Canonical emission matches mdformat-mkdocs:

  • Tight form (Term\n: body) for single-paragraph definitions.
  • Loose form (blank line between term and the : marker) when the definition has multiple block children: a paragraph plus a nested list / code block, or multi-paragraph text. The blank line is the syntactic boundary that makes the multi-block body parse correctly.

Multiple definitions for one term emit on consecutive : lines with no blank between them; blank lines separate term groups.

Heading attribute lists

Source:

# Heading {#section-one}

## Multiple classes {.warning .important}

### Mixed shape {#mix .alpha .beta key=val}

The trailer parses through pulldown-cmark's ENABLE_HEADING_ATTRIBUTES flag, lands on the typed Heading, and re-emits based on [fmt] heading-attrs:

ModeBehaviour
preserve (default)Emit the source trailer byte-verbatim between the inline body and the line break.
canonicaliseEmit {#id .class₁ .class₂ k=v}: id first, then classes (source order), then key=value pairs (source order). Values containing whitespace are double-quoted.
[fmt]
heading-attrs = "preserve"  # or "canonicalise"

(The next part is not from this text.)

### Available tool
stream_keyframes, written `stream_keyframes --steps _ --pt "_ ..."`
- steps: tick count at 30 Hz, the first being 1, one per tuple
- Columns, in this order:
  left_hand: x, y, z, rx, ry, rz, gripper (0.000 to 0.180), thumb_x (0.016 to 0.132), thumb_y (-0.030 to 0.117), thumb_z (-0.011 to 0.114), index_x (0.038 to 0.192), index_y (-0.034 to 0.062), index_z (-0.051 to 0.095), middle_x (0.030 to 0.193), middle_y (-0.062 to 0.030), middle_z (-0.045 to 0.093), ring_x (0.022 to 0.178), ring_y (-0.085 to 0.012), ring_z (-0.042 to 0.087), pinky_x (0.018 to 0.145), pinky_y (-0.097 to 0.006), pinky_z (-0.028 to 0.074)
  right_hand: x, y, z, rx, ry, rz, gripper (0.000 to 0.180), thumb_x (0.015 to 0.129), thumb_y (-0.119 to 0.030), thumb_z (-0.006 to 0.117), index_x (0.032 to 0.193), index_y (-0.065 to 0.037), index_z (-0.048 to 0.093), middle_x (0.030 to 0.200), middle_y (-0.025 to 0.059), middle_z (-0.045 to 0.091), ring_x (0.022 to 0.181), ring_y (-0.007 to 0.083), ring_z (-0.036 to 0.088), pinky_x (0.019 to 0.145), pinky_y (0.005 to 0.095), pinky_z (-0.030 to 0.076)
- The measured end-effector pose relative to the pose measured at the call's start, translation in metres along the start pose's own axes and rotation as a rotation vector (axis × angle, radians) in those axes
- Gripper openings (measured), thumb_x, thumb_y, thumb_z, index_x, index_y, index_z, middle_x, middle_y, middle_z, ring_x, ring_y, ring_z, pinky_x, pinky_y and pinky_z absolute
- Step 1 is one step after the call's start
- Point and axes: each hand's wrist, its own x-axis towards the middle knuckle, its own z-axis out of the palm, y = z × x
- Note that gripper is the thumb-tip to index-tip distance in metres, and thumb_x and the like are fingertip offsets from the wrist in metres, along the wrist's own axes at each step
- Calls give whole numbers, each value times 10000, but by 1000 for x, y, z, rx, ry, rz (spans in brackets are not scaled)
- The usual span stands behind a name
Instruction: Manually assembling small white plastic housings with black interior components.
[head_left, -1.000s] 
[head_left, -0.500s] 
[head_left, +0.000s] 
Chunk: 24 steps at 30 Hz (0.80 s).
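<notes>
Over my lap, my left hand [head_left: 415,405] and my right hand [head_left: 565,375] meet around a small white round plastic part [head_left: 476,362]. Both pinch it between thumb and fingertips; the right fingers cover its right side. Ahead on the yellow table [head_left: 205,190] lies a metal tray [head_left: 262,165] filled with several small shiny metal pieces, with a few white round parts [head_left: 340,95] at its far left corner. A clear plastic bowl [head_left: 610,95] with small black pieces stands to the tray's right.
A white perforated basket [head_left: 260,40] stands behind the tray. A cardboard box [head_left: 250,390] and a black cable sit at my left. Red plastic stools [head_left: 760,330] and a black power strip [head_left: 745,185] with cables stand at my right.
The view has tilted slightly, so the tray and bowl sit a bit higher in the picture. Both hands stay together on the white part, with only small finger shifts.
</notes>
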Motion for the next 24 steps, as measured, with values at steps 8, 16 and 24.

Pulldown limitation. pulldown-cmark 0.13's heading-attribute parser splits the trailer on whitespace and does not honour double-quoted values. # H {title="hello world"} parses as two attributes, title="hello and world", not one. mdformat-mkdocs (which uses python-markdown's attr_list) handles the quoted form correctly. Until pulldown upstream lands the fix, mdwright's heading-attribute output for quoted values diverges from mdformat-mkdocs; documented in Deviations from spec.

Abbreviation lists

Source:

The HTML standard is maintained by the W3C.

*[HTML]: Hyper Text Markup Language
*[W3C]: World Wide Web Consortium

mdwright recognises the *[TERM]: definition shape and preserves the declarations verbatim. It does not expand occurrences (the downstream renderer wraps them in <abbr title="…">…</abbr>). Each declaration is one source line; continuation lines are not supported, matching python-markdown's abbr extension.

Consecutive abbreviation lines (no blank line between them) are bundled into one source paragraph by pulldown and emitted as one verbatim block. A blank line above the first declaration is conventional but not required.

Non-heading attribute lists

Source:

This paragraph carries a class trailer used by the renderer to style it.
{ .note .important }

The trailer must:

  • sit on the line immediately after a non-empty block (no blank-line separator), and
  • contain only the brace-delimited attribute list and optional surrounding whitespace.

When mdwright recognises the pattern, the entire block (body + trailer) is emitted as a single verbatim source slice. Other paragraph-level rewrites (line wrap, link normalisation, escape rewrites) are skipped for that paragraph, so preservation narrows the formatter's active surface for the formatter on annotated blocks.

Inline attribute lists (some *emphasised* { .em } text mid-paragraph) are explicitly out of scope. mdwright's inline formatter has no overlay mechanism today; adding one is a separate design exercise. Inline {...} tokens flow through as plain text.

Round-trip and idempotence

Reformatting under any combination of these extensions still goes through the HTML-equivalence gate. Verbatim overlays satisfy it trivially, and the canonical emission shape for typed-block constructs is a fixed point of its own parser by construction.

Parity with mdformat-mkdocs

The parity goal is concrete: an mkdocs-material site running mdformat-mkdocs swaps in mdwright with no visible diff. The parity test at tests/extension_parity.rs byte-compares mdwright's output against mdformat-mkdocs reference output for the five extension regression fixtures; any divergence is fixed in mdwright or recorded in Deviations from spec.